この本は、「ロックの入門書のようなものだが、ロックほど勉強がふさわしくないものもなく、ロックなんて、所詮リズム」であり、「まず、大御所のことから書こうとしたが、ローリング・ストーンズかビートルズと言っても、後者はロックではなくて”ポップス”」、のっけからそう断言している。
独断、こだわり。 すなわち、著者自身が、しっかり”ロック”を語るにふさわしいスタイルでロックを語っている。 平易な”入門書”では決してない。 むしろマニア向けかも。 そういえば、かつて”こだわり”を捨てて、”迎合”することで幅広い読者層の支持を受け、生き残った音楽雑誌があった。 確かにその誌名に”ロック”の文字はない。

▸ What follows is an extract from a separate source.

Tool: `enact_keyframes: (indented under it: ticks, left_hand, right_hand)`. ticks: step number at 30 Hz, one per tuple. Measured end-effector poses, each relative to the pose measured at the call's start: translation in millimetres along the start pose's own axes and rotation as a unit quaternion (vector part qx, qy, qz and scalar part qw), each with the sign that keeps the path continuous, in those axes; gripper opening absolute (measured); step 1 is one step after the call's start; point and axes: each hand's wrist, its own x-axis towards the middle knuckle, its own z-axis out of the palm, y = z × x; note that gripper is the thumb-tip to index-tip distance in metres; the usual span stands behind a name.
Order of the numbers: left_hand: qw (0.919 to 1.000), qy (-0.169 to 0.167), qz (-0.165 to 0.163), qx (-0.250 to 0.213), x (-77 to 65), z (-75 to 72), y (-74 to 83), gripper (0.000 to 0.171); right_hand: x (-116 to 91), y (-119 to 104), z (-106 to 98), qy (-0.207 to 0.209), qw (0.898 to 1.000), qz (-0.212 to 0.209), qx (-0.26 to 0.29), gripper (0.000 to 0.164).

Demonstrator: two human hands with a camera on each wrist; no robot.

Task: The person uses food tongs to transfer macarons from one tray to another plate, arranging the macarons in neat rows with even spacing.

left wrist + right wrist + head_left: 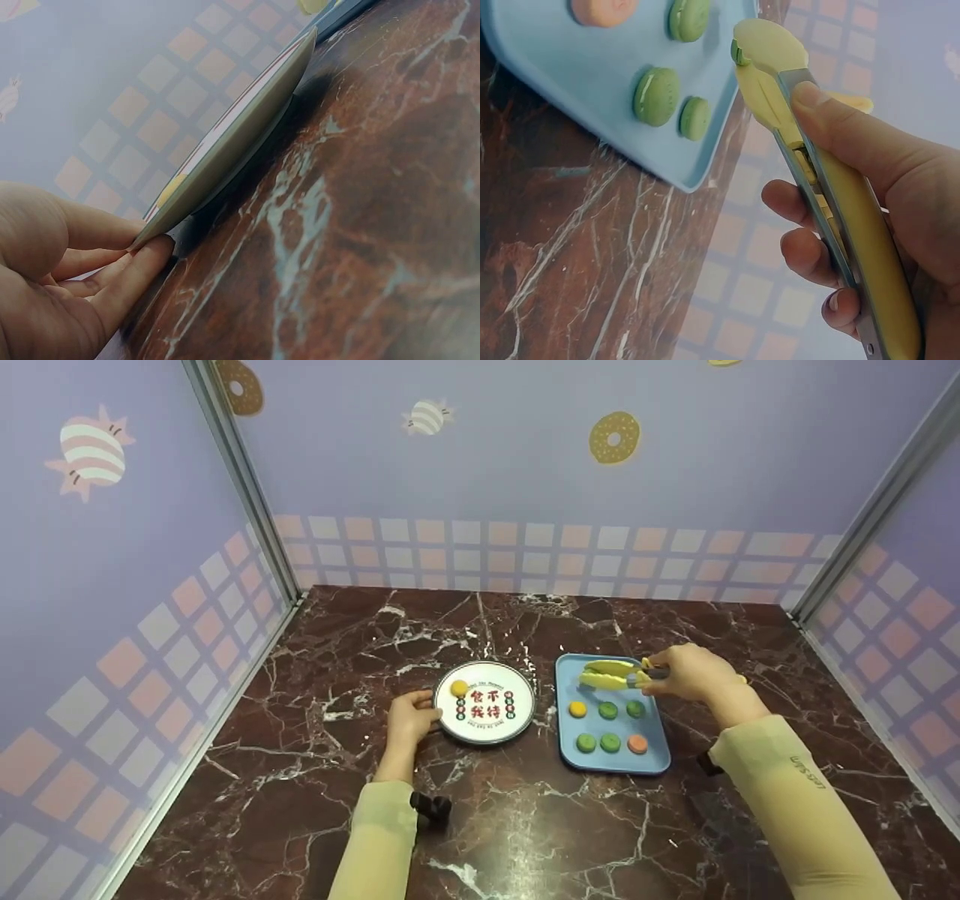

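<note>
My left hand (409,724) pinches the left rim of a white round plate (517,712) with printed red characters, thumb above and fingers beneath. A yellow macaron (459,688) lies on the plate near its upper left edge. Yellow tongs (870,247) are gripped in my right hand (694,675), their heads over the far part of a blue tray (622,763). In the right wrist view a bit of green macaron (739,52) shows between the tong heads. On the tray sit green macarons (609,742), a yellow macaron (577,709) and an orange macaron (637,744).
The plate and tray stand side by side on a dark red marbled table (525,825), a narrow gap between them. Purple patterned panels (525,472) enclose the table at the back and both sides. A black wrist strap (431,806) is on the left sleeve.
</note>
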Motion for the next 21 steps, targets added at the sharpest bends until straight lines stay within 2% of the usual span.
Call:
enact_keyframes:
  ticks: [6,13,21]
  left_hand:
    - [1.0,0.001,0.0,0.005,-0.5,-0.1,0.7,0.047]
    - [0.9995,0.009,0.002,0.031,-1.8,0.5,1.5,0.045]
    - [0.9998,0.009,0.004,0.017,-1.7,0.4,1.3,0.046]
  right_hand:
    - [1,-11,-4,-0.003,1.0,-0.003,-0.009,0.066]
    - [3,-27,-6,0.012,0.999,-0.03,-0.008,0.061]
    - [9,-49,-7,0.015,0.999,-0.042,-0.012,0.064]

それでも、ブルースロックに始まり、グラム、アメリカン、ジャズ、ブリティッシュ、ハード、プログレッシブと、時代を追ってそれぞれの推薦盤が紹介される。 ここでも、あくまで花村流であり、そこらの「ロック100選」とは趣を異にする。例えばブルースロックの最初はアル・クーパーの「スーパー・セッション」であり、続くのはフリートウッド・マックの「イングリッシュ・ローズ」である。 次いでグラムロックのアリス・クーパー、「スクールズ・アウト」にデビット・ボウイの「ジギー・スターダスト」と進む。
そして、「カーステレオに自分で焼いたT・レックスのベストCDをぶち込み、”げりろーん(Get It On)”と唱和しつつ、本に書けないような超越的速度で中央道を駆け抜ける」話でニヤついてしまう、子供な、ロックなアナタ。 この本はアナタのためにある。